The Movies and Cast Dataset¶

The data consists of two tables. The first is a table of movies along with (random) audience scores from 1-100. The second is a table of cast members for those movies. There are some interesting cast members in here that you might stumble upon!

Let's read in the database file and show the table descriptions.

disk_engine = db.connect(get_data_path('movieDB.db'))
c = disk_engine.cursor()

c.execute('SELECT type, name, sql FROM sqlite_master')
results = c.fetchall()
for table in results:
    print(table)

('table', 'movies', 'CREATE TABLE movies (id integer, name text, score integer)')
('table', 'cast', 'CREATE TABLE cast (movie_id integer, cast_id integer, cast_name text)')

movies = pd.read_table(get_data_path('movie-name-score.txt'), sep=',', header=None, names=['id', 'name', 'score'])
cast = pd.read_table(get_data_path('movie-cast.txt'), sep=',', header=None, names=['movie_id', 'cast_id', 'cast_name'])

print('Movies Dataframe:')
print('-------------------')
display(movies.head())
print('\n\n')
print('Cast Dataframe:')
print('-------------------')
display(cast.head())

Movies Dataframe:
-------------------



Cast Dataframe:
-------------------

In terms of Database structures, the cast table's movie_id column is a foreign key to the movie table's id column.

This means you can perform any SQL joins or Pandas merges between the two tables on this column.

One final code cell to get you started - implement the all-too-familiar canonicalize_tibble and tibbles_are_equivalent functions.

def canonicalize_tibble(X):
    var_names = sorted(X.columns)
    Y = X[var_names].copy()
    Y.sort_values(by=var_names, inplace=True)
    Y.reset_index(drop=True, inplace=True)
    return Y

def tibbles_are_equivalent (A, B):
    A_canonical = canonicalize_tibble(A)
    B_canonical = canonicalize_tibble(B)
    equal = (A_canonical == B_canonical)
    return equal.all().all()

Let's start with two warm-up exercises.

Exercise 0 (2 points): Create a dataframe, cast_size, that contains the number of distinct cast members per movie. Your table will have two columns, movie_name, the name of each film, and cast_count, the number of unique cast members for the film.

Order the result by cast_count from highest to lowest.

Note: In SQL, the word cast is actually a reserved keyword, which is used to convert values from one type to another (e.g., a floating-point value to an integer). To distinguish the table named cast from the keyword, use the syntax, [cast] in SQLite when referencing the table. (This notation is not standard, and therefore might not port to other SQL implementations.

### BEGIN SOLUTION
# SQL solution: join on movie id, then count cast ids
query = ''' select name as movie_name, count(cast_id) as cast_count
            from movies inner join [cast] on id = movie_id 
            group by movie_id order by cast_count desc'''

cast_size = pd.read_sql_query(query, disk_engine)
#print(cast_size)

# Pandas solution: merge and groupby + agg
joined_df = movies.merge(cast, how='inner', left_on='id', right_on='movie_id')
cast_size2 = joined_df.groupby(['id', 'name']).size().reset_index(name='cast_count')

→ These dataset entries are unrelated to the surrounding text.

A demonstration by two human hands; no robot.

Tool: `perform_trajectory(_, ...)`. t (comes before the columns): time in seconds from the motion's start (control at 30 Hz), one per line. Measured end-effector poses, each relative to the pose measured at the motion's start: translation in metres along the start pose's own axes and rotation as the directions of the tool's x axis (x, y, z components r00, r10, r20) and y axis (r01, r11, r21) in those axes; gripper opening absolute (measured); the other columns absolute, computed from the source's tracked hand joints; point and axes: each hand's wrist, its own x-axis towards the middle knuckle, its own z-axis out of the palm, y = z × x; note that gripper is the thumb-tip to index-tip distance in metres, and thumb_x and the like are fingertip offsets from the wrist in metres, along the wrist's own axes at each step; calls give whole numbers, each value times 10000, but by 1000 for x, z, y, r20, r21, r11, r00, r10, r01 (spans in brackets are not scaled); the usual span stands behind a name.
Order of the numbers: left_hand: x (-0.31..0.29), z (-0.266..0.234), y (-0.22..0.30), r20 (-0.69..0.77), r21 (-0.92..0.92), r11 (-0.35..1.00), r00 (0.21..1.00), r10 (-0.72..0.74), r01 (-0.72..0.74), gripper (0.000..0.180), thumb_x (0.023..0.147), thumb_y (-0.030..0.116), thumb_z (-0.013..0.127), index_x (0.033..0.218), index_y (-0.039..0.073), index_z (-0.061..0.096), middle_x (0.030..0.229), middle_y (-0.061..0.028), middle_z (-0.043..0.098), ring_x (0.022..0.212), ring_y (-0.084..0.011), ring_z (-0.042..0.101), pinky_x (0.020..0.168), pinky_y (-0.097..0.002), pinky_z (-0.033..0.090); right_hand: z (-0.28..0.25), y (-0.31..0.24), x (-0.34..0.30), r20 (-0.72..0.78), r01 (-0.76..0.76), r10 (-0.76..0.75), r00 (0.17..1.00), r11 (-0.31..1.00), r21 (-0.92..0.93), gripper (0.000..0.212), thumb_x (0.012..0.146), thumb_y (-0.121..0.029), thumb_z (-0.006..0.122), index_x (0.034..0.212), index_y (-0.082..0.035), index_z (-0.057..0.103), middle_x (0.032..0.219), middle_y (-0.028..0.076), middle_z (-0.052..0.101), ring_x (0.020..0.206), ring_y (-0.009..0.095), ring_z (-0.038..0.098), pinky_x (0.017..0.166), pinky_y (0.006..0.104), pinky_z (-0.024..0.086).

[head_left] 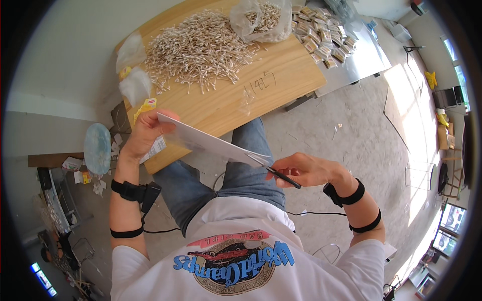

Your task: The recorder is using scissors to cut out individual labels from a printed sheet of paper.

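My left hand grips the left end of a white sheet, thumb on its upper corner. The sheet slants down to the right above my lap and looks like paper or thin card. In my right hand is a pair of scissors with black handles. Its blades meet the right end of the sheet, where the edge splits into thin layers. Whether the blades are fully closed I cannot tell. A yellow packet lies on the table just beyond my left hand.
A wooden table in front bears a big heap of cotton swabs and a clear plastic bag of more swabs. Several small packs lie on a metal table at the right. A blue stool stands left.
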Motion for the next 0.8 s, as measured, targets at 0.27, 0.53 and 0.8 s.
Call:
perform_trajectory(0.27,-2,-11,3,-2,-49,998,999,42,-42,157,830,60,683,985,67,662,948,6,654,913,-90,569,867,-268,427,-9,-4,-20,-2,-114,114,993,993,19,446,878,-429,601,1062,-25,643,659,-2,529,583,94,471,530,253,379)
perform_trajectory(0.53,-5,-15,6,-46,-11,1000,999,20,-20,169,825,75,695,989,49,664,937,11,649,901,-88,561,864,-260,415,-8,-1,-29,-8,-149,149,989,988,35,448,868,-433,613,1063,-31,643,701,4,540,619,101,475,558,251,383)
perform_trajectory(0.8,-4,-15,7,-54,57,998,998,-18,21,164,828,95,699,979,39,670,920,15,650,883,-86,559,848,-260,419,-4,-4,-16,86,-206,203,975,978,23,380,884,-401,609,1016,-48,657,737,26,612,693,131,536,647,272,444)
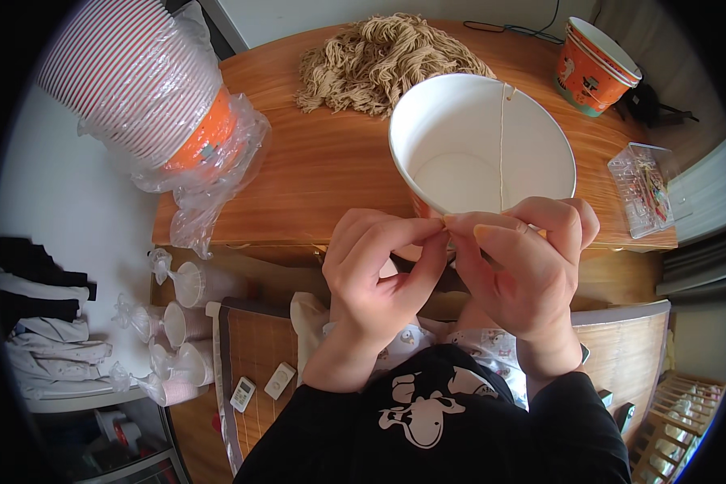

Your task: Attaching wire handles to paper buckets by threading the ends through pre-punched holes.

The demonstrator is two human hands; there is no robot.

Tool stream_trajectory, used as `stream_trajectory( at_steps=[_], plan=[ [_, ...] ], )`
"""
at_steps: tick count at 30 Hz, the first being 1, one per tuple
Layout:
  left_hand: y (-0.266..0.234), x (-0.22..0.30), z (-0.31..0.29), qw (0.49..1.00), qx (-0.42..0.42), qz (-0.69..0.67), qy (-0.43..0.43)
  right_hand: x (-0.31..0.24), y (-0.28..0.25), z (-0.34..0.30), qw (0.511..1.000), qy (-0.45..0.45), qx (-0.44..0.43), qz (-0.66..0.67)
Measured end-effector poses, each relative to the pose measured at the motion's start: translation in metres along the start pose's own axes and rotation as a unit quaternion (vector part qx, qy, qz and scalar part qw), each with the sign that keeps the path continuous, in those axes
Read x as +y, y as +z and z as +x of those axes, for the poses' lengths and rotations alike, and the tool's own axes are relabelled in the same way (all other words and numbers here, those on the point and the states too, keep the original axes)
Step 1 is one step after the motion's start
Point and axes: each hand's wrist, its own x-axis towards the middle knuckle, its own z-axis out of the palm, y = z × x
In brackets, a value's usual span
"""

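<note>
A large paper bucket [452,149], white inside, stands near the table's front edge with its mouth tilted toward me. From a hole by its far rim a thin beige string [502,149] runs across the mouth and disappears behind the fingers of my right hand [528,262]. That hand is closed in a pinch in front of the near rim. My left hand [383,266] pinches too, thumb against forefinger, its fingertips touching those of the right. Whatever lies between the left fingertips is too small to make out.
Beige cords [391,60] lie heaped behind the bucket. A plastic-wrapped stack of buckets [137,89] rises at the left. Two nested orange buckets [593,73] stand far right, above a clear box [645,189] of small items. Two remotes [281,381] rest on the seat beside me.
</note>
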Motion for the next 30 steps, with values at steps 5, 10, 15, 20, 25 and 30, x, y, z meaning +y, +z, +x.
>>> stream_trajectory(
  at_steps=[5,10,15,20,25,30],
  plan=[
    [0.007,0.002,-0.002,0.998,0.042,-0.008,-0.045,0.000,-0.001,0.000,1.000,0.010,-0.005,0.005],
    [0.002,-0.002,-0.001,1.000,0.012,0.018,0.004,-0.002,-0.002,0.001,1.000,0.023,0.000,0.019],
    [0.000,0.000,-0.003,0.996,-0.024,-0.066,-0.063,0.000,-0.001,0.000,0.999,0.025,0.008,0.032],
    [-0.001,-0.001,-0.011,0.955,-0.056,-0.203,-0.208,0.004,0.005,-0.001,0.999,0.017,0.027,0.036],
    [0.001,0.000,-0.015,0.899,-0.056,-0.341,-0.270,0.004,0.003,-0.004,1.000,0.007,-0.001,0.025],
    [0.005,0.003,-0.015,0.884,-0.060,-0.375,-0.274,0.002,0.005,-0.005,0.999,0.027,0.007,0.037]
  ],
)
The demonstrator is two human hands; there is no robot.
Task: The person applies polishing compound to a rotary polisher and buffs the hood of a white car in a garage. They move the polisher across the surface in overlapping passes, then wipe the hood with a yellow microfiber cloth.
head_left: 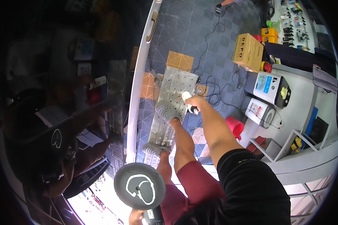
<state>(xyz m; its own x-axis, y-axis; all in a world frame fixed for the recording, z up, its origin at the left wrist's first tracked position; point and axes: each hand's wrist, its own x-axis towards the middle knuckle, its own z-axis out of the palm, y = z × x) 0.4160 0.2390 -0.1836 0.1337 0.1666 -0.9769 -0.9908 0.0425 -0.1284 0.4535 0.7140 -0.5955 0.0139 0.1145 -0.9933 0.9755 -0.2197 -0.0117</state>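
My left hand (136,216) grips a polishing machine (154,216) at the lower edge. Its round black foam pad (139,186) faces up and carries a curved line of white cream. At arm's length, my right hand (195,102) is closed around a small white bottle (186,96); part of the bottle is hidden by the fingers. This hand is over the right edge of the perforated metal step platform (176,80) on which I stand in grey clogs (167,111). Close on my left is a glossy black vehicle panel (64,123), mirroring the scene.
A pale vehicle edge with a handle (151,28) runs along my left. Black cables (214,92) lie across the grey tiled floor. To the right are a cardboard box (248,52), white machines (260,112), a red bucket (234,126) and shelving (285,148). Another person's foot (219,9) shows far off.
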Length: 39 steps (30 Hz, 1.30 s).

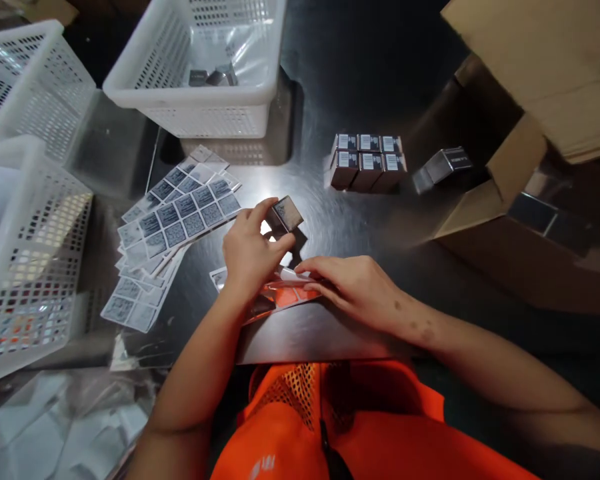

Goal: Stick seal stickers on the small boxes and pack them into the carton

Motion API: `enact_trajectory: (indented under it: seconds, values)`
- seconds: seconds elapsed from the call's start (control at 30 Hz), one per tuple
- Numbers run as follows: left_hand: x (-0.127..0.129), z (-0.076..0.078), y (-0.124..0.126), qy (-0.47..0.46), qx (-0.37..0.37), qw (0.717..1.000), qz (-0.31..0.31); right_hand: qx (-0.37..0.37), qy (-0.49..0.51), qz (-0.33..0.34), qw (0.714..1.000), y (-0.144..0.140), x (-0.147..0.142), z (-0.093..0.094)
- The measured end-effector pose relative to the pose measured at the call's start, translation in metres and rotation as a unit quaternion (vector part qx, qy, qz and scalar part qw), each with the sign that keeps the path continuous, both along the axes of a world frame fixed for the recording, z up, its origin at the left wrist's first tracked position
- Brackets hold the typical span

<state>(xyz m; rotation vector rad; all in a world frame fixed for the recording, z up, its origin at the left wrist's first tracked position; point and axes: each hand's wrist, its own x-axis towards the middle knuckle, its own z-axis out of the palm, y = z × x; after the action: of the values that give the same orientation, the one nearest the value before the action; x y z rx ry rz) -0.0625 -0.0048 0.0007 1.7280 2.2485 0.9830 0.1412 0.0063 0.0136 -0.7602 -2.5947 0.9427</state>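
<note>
- Your left hand (253, 250) pinches a small box (287, 213) between thumb and fingers, just above the metal table (340, 220), near its front edge.
- Your right hand (353, 288) lies flat, fingertips pressing a glossy sticker sheet (285, 293) under both hands; it grips nothing.
- Fanned label sheets (173, 223) lie just left of the box.
- Six stacked boxes (366, 161) stand farther back on the right, with one loose box (443, 167) tipped beside them.
- White baskets (200, 67) line the left and back; an open carton (530, 193) sits right.
</note>
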Motion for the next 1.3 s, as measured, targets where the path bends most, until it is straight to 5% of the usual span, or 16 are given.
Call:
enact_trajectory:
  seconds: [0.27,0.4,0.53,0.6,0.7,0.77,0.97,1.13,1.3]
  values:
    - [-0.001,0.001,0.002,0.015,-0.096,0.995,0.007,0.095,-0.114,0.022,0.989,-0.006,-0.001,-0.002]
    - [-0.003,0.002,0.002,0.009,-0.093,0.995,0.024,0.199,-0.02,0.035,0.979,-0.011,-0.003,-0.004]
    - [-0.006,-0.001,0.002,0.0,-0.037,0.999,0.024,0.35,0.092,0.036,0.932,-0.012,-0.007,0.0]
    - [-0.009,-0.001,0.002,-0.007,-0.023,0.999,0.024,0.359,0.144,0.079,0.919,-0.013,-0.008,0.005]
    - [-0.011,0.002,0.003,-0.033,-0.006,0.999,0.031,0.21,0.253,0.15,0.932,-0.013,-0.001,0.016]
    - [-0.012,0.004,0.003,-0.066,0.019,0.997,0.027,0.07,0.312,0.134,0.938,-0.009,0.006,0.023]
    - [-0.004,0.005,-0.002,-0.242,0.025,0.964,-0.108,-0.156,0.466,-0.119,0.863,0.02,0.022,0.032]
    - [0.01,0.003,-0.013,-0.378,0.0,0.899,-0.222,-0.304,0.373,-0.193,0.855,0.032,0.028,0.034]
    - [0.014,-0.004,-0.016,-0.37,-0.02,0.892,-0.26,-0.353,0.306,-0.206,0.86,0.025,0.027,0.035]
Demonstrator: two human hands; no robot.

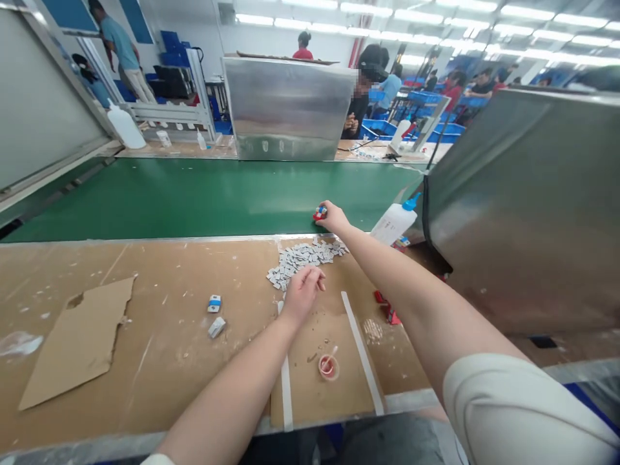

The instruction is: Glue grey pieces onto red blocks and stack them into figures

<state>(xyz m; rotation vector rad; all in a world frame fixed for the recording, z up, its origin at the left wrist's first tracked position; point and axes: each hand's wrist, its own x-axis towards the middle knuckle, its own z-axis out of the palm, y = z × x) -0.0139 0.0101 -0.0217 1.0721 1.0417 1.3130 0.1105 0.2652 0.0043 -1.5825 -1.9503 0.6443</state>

cast_size2 = cast_size2.sort_values(by='cast_count', ascending=False)[['name', 'cast_count']]
cast_size2.columns = ['movie_name', 'cast_count']

print(tibbles_are_equivalent(cast_size, cast_size2))
### END SOLUTION

True

display(cast_size)

# Test cell : `test_cast_size`

print("Reading instructor's solution...")

cast_size_solution = pd.read_csv(get_data_path('cast_size_solution.csv'))
display(cast_size_solution)
print("Checking...")

assert set(cast_size.columns) == {'movie_name', 'cast_count'}
assert tibbles_are_equivalent(cast_size, cast_size_solution), "Your Dataframe is incorrect"
assert all(cast_size['cast_count'] == cast_size_solution['cast_count'])


print("\n(Passed!.)")

del cast_size_solution

Reading instructor's solution...

Checking...

(Passed!.)

Exercise 1 (2 point): Create a dataframe, cast_score, that contains the average movie score for each cast member. Your table will have two columns, cast_name, the name of each cast member, and avg_score, the average movie review score for each movie that the cast member appears in.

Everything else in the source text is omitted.